Advertiser-Gleam
- Type: Weekly newspaper
- Format: Broadsheet
- Founder: Porter Harvey
- Editor: Anthony Campbell
- Founded: 1941
- Language: English
- Headquarters: Centreville, Alabama
- Circulation: 10,251
- OCLC number: 11832342
- Website: advertisergleam.com

= Advertiser-Gleam =

Newspaper in Guntersville, Alabama, US

The Advertiser–Gleam is a newspaper serving Guntersville, Alabama, in the United States. It was founded by Porter Harvey in 1941 after he left the Birmingham Post. Harvey had worked for a number of other papers, including the New York Post and the Nashville Tennessean. Initially named the Guntersville Gleam, the paper was named for the gleam sunlight made on the town's Guntersville lake.

The paper disregarded most traditions of the time regarding small-town papers.

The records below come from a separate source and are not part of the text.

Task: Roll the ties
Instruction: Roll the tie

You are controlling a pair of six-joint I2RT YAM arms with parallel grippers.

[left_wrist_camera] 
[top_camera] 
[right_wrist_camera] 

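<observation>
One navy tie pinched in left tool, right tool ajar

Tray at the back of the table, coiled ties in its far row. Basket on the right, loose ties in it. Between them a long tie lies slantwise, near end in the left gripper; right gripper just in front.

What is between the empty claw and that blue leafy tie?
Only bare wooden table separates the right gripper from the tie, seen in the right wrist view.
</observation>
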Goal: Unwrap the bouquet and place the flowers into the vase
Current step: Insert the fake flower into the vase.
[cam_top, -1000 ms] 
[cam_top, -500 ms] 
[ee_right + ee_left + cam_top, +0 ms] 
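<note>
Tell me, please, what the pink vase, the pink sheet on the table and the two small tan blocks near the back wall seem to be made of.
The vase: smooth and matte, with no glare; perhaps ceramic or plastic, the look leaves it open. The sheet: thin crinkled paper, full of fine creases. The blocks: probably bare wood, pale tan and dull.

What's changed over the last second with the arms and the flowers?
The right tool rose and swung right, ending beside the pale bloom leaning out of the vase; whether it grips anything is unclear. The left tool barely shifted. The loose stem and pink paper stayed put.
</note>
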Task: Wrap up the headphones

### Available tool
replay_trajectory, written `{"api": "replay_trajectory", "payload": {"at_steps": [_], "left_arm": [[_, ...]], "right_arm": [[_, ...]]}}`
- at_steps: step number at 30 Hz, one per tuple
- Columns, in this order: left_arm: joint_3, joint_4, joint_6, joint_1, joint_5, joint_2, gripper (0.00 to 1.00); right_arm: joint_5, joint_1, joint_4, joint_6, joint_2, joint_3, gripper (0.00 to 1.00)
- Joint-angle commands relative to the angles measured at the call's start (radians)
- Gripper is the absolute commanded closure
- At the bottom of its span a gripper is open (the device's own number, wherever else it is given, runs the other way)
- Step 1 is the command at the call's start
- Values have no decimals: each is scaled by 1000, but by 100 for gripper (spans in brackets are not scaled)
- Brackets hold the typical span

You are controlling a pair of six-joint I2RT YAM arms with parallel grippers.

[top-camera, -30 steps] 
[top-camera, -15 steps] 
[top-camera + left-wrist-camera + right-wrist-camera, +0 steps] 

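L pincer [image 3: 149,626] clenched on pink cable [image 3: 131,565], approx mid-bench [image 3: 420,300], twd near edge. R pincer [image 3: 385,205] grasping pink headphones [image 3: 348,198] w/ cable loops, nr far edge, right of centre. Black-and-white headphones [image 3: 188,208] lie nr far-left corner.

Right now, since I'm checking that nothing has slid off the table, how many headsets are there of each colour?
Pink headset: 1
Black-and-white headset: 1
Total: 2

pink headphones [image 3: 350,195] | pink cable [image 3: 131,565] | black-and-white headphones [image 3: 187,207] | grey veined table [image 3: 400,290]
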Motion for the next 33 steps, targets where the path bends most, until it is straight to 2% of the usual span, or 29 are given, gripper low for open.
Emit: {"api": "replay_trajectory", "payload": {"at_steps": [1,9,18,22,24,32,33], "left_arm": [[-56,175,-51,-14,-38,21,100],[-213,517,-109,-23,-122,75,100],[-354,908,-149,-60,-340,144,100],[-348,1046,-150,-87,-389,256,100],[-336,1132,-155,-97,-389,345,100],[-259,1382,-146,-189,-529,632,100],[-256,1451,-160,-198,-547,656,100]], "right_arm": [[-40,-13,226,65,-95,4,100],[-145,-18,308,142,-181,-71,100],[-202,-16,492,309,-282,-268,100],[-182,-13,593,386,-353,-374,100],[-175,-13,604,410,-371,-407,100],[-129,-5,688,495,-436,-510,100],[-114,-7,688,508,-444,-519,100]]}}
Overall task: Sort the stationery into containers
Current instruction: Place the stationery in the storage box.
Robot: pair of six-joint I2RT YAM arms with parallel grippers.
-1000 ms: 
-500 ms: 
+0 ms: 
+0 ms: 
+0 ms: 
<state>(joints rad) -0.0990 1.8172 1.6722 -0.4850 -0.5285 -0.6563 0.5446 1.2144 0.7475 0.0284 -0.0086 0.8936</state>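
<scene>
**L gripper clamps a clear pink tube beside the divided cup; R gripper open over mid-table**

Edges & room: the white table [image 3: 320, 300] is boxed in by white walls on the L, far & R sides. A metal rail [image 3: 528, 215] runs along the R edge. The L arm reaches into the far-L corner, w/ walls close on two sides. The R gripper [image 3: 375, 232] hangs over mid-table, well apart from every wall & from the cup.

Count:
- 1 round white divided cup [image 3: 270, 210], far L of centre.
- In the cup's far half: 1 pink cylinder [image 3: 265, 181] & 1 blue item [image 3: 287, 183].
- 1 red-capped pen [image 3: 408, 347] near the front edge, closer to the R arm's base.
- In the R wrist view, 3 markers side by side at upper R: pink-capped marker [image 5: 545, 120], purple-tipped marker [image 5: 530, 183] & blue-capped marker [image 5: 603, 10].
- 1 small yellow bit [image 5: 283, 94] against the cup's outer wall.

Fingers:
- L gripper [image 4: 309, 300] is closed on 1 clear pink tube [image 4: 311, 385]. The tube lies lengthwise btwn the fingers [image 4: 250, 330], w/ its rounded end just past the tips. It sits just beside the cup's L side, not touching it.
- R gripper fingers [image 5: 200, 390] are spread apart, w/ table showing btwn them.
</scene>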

It ran few editorials, almost exclusively ran local news, did not departmentalize its stories, and adopted a casual, occasionally humorous style.

Throughout the 1980s and 1990s the paper was best known for its unique approach to obituaries, which combined personal details of the deceased's life with often anecdotes and style more common in the obituaries of famous people. The practice occasioned a study of the obituaries in a full chapter of Kitch and Hume's Journalism in a Culture of Grief, where the authors analyzed 738 obituaries printed by the paper to better understand the role obituaries can play in local news.

The local focus and unique style worked: at the time of Porter Harvey's death in 1995 the paper had the largest circulation of any non-daily in the state.

After Porter's death his son Sam—who had worked alongside his father at the paper for many years as an editor—carried forward the traditions of the paper. For his work on the paper, the younger Harvey won a lifetime achievement award from the Alabama Press Association in 2008.

In 2014 the paper was sold to the Sheltons, a long-time newspaper family headquartered in Decatur, Alabama. The terms of the sale were not disclosed. According to the American Newspaper Representatives, the newspaper has a paid circulation of approximately 10, 251 copies.